As soon as traders became more knowledgeable about the arenas, the trick to staying ahead of the game became having better software than others. Thus, trading software became more sophisticated to allow trading algorithms and technical indicators to run smoothly. Now it is not surprising to find an agent offering multiple trading software and facilities such as Virtual Private Servers (VPS) just to enhance the trading experience for its traders. (These are the: 10 steps of successful arena participants)

The extension of cell phones internationally now empowers FX merchants to watch spilling features, or read financial information and see examination insights in a flash. They can likewise get value alarms and significantly more. This makes it electronic, yet it additionally empowers merchants to exchange from anyplace and whenever of day. There is no uncertainty that FX exchanging will be substantially more rearranged a long time from now. (Do you know: How Is Spread Betting Different From FX Exchanging?)
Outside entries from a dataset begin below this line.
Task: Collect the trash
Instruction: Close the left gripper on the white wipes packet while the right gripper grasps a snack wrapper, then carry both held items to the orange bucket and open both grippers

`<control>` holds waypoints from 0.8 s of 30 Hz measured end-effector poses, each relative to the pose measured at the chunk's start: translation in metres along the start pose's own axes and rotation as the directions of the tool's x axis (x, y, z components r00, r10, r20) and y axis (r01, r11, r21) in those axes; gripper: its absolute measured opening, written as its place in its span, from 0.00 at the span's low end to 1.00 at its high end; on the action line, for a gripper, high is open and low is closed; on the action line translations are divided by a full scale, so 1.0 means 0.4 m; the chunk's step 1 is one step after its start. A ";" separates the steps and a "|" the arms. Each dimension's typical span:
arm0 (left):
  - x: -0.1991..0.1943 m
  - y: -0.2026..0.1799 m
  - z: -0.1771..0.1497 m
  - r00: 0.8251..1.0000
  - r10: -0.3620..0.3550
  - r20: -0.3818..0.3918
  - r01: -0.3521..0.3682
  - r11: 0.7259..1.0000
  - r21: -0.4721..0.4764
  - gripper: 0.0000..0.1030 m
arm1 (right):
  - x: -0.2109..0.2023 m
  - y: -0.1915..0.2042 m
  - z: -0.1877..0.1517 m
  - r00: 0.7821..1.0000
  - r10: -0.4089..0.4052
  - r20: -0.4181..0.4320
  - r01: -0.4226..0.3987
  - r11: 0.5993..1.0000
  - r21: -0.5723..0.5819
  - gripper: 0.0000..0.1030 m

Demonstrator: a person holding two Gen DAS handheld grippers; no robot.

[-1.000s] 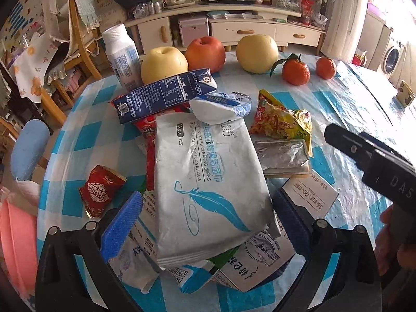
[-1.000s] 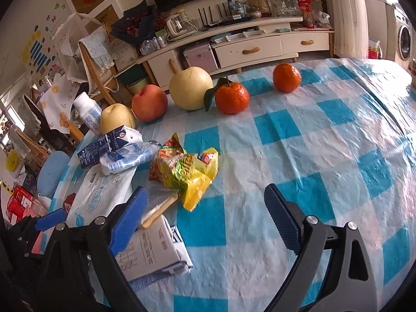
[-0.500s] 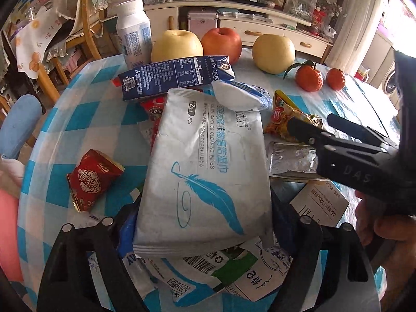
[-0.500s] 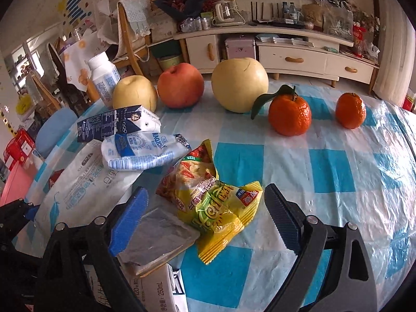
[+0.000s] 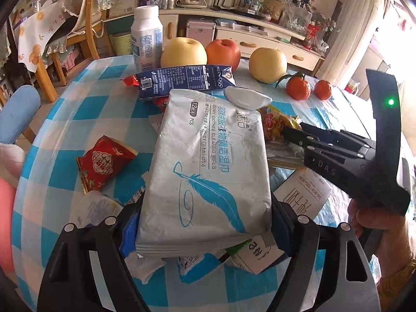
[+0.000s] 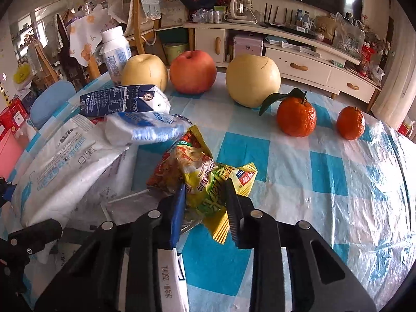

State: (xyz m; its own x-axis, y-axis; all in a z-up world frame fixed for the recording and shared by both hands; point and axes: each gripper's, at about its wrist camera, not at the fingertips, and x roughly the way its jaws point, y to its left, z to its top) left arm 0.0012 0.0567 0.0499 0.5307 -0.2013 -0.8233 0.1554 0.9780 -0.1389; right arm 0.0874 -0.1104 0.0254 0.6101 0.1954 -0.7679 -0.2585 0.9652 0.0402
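My left gripper (image 5: 205, 223) is shut on a white wet-wipes pack (image 5: 208, 171) with a blue feather print, gripping its near end above the trash pile. My right gripper (image 6: 205, 195) is shut on a crumpled yellow snack bag (image 6: 205, 174); it also shows in the left wrist view (image 5: 299, 136) at the right. Other trash on the checked tablecloth (image 6: 338, 182): a dark blue milk carton (image 5: 186, 80), a white-blue pouch (image 6: 145, 128), a red wrapper (image 5: 104, 162), a white 250 mL carton (image 6: 171, 280) and flattened cartons (image 5: 249, 254) under the wipes.
Two yellow pears (image 6: 252, 79), a red apple (image 6: 193, 71), two tangerines (image 6: 296, 117) and a white bottle (image 6: 115, 52) stand along the far table edge. Wooden chairs (image 5: 85, 26) and a blue stool (image 5: 18, 111) are at the left, a white cabinet (image 6: 299, 59) behind.
My right gripper moved forward and closed on the yellow snack bag. My left gripper closed on the wipes pack and lifted its near end.
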 end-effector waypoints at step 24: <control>-0.224 0.190 -0.056 0.977 -0.012 0.213 0.028 0.997 -0.070 0.78 | -0.235 0.154 -0.033 0.976 -0.067 0.206 0.054 0.996 0.071 0.15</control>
State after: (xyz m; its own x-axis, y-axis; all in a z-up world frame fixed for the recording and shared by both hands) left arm -0.0533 0.1501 0.1006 0.6942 -0.2199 -0.6854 0.1109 0.9735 -0.2000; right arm 0.0041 -0.0716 0.0915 0.7671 0.1615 -0.6209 -0.1712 0.9842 0.0445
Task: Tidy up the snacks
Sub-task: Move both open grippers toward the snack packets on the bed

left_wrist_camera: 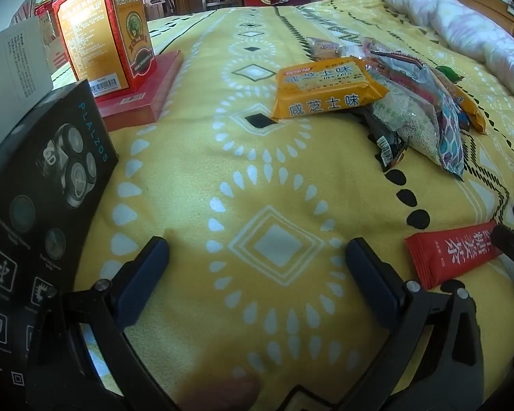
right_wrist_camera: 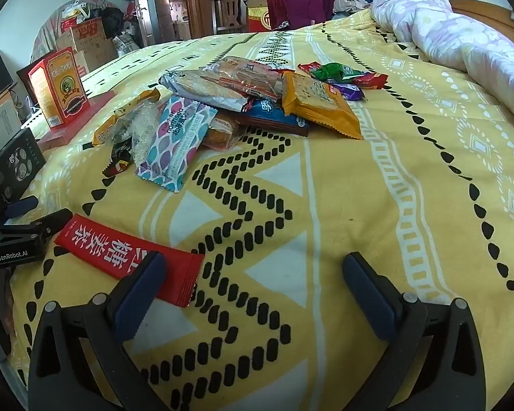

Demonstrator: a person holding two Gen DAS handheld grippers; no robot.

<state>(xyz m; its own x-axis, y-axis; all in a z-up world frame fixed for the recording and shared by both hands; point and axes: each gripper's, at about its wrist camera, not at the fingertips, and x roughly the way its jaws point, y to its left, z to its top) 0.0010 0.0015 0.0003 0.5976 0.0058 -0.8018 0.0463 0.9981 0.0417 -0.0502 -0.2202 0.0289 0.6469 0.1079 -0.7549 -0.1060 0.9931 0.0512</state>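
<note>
Yellow patterned bedspread (right_wrist_camera: pixel 377 178) covered pretty much the whole scene, with a rumpled pale floral duvet (right_wrist_camera: pixel 462 44) bunched along the far right edge and a cluttered room with a wooden chair (right_wrist_camera: pixel 228 8) behind it.

Most of the snacks sat in one messy heap (right_wrist_camera: pixel 229 102) mid-bed: an orange cracker pack (left_wrist_camera: pixel 322 87) lying on the near-left side of the pile in the left view, a clear bag of something pale and grainy (left_wrist_camera: pixel 407 120), a white packet with colourful teardrop print (right_wrist_camera: pixel 178 140), a blue-and-brown bar (right_wrist_camera: pixel 277 116), plus a few small green, red and purple wrappers (right_wrist_camera: pixel 342 77) at the back.

One red sachet with white Chinese lettering (right_wrist_camera: pixel 130 260) lay apart from the heap, close to both tools. It was just right of the left gripper (left_wrist_camera: pixel 257 263) and partly under the left finger (right_wrist_camera: pixel 137 294) of the right gripper (right_wrist_camera: pixel 253 287).

Both sets of tongs were spread wide with nothing between them, only bedspread showing in the gaps.

Off to the left stood a black shaver box (left_wrist_camera: pixel 41 212), and past it a red-and-gold carton (left_wrist_camera: pixel 106 30) upright on a flat red box (left_wrist_camera: pixel 144 99).
</note>
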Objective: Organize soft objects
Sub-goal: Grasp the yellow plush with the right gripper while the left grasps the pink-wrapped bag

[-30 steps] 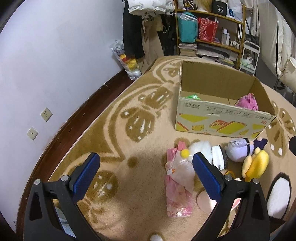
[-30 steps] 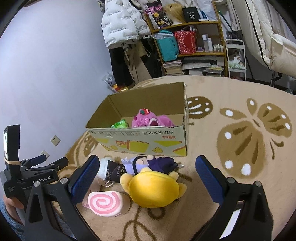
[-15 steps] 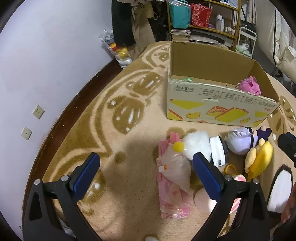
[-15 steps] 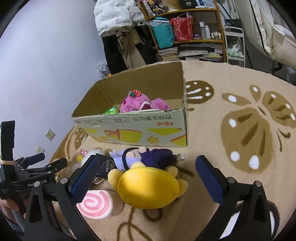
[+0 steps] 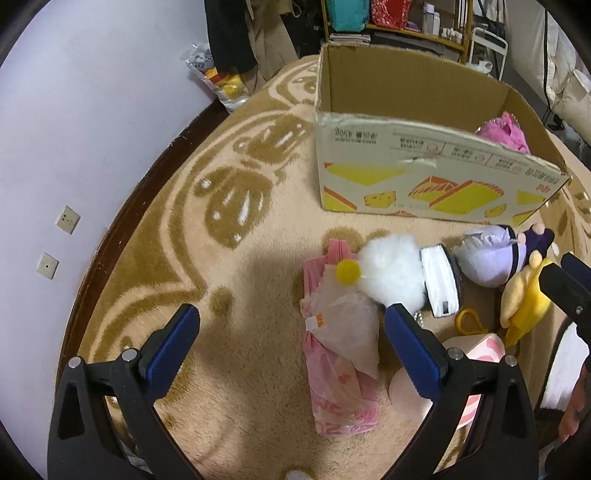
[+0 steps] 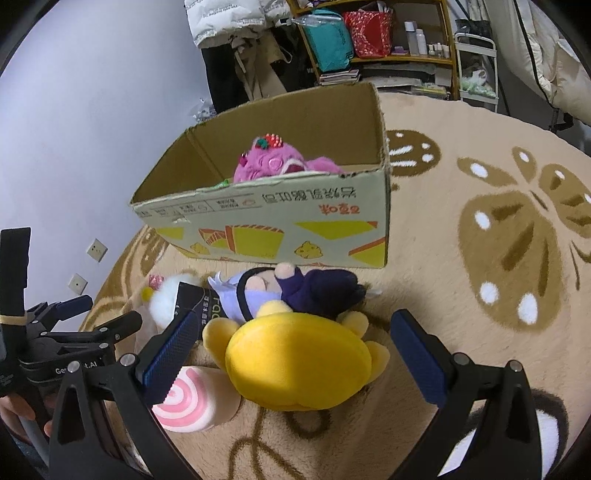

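Note:
Soft toys lie on the rug before an open cardboard box (image 5: 424, 173) (image 6: 295, 221). A pink plush (image 6: 273, 162) (image 5: 506, 131) sits inside it. My left gripper (image 5: 291, 343) is open and empty above a pink bagged item (image 5: 340, 350), next to a white fluffy toy (image 5: 391, 273). My right gripper (image 6: 291, 354) is open and empty, its jaws on either side of a yellow plush (image 6: 295, 365) (image 5: 524, 299). A purple doll (image 6: 288, 291) (image 5: 491, 258) and a pink swirl roll (image 6: 184, 406) (image 5: 476, 347) lie beside it.
A purple wall with sockets (image 5: 66, 219) and a dark skirting run along the left. Shelves with bags (image 6: 354, 33) and hanging clothes (image 6: 229, 22) stand behind the box. The left gripper and hand show in the right wrist view (image 6: 55, 350).
Both grippers have come lower and closer to the toys. The yellow plush now sits between the right jaws; the bagged item is nearer the left jaws. Nothing was picked up.

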The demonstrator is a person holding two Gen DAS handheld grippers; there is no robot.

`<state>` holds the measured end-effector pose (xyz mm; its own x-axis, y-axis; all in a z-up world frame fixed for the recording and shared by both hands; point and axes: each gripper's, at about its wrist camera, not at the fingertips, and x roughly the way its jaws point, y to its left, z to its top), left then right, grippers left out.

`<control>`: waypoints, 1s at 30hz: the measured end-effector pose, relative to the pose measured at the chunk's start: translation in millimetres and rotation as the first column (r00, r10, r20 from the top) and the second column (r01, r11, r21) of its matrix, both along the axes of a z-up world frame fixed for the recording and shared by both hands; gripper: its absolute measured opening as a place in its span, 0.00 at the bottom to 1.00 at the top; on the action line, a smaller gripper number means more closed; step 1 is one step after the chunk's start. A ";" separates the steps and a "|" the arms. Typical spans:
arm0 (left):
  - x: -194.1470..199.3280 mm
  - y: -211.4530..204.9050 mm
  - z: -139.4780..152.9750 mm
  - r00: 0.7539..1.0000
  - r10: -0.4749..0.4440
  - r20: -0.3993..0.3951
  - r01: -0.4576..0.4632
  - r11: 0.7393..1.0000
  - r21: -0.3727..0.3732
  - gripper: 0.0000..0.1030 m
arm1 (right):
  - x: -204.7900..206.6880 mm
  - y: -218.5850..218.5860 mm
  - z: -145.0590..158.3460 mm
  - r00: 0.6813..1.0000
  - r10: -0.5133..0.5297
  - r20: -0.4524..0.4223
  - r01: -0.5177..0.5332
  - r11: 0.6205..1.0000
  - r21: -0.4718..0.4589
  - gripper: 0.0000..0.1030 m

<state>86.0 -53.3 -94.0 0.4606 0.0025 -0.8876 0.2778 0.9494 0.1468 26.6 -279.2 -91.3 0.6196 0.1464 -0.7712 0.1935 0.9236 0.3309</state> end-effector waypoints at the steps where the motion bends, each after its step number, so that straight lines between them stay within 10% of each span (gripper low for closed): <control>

Numerous remote trade intermediaries are seeing tremendous increments in portable application use, with some expression that it represented as much as 15% of all-out online retail exchanges. As per CommSec's Richard Burns, 20% to 30% of offer exchanging will be done on a cell phone before the end of 2013. On the off chance that we mull over the sheer size of the FX showcase contrasted with exchanging shares, FX exchanging 20 years will be exclusively be done on cell phones. (Have you ever asked yourself: Should You Invest In CFDs Or Stocks To Make More Money?)

What does all this mean for agents in 2020?

We have now seen that FX agents have changed a lot over the years in response to a changing trading environment. The status quo has more or less stayed the same in the past decade until the previous one or two years when there were a lot of changes. Now the FX agents must once again adapt to the new environment in order to survive in 2020 and beyond. No doubt, the new decade will be an exciting time for everyone involved in the industry, and it will be interesting to see the new changes as described above. (These are the: Top 10 Most Outrageous FX Arena Scammers)

You can learn more about trading crypto and Forex pairs on this video:

Was the article useful for you?
5 (1)

Risk Warning: Your capital is at risk. Statistically, only 11-25% of traders gain profit when trading Forex and CFDs. The remaining 74-89% of customers lose their investment. Invest in capital that is willing to expose such risks.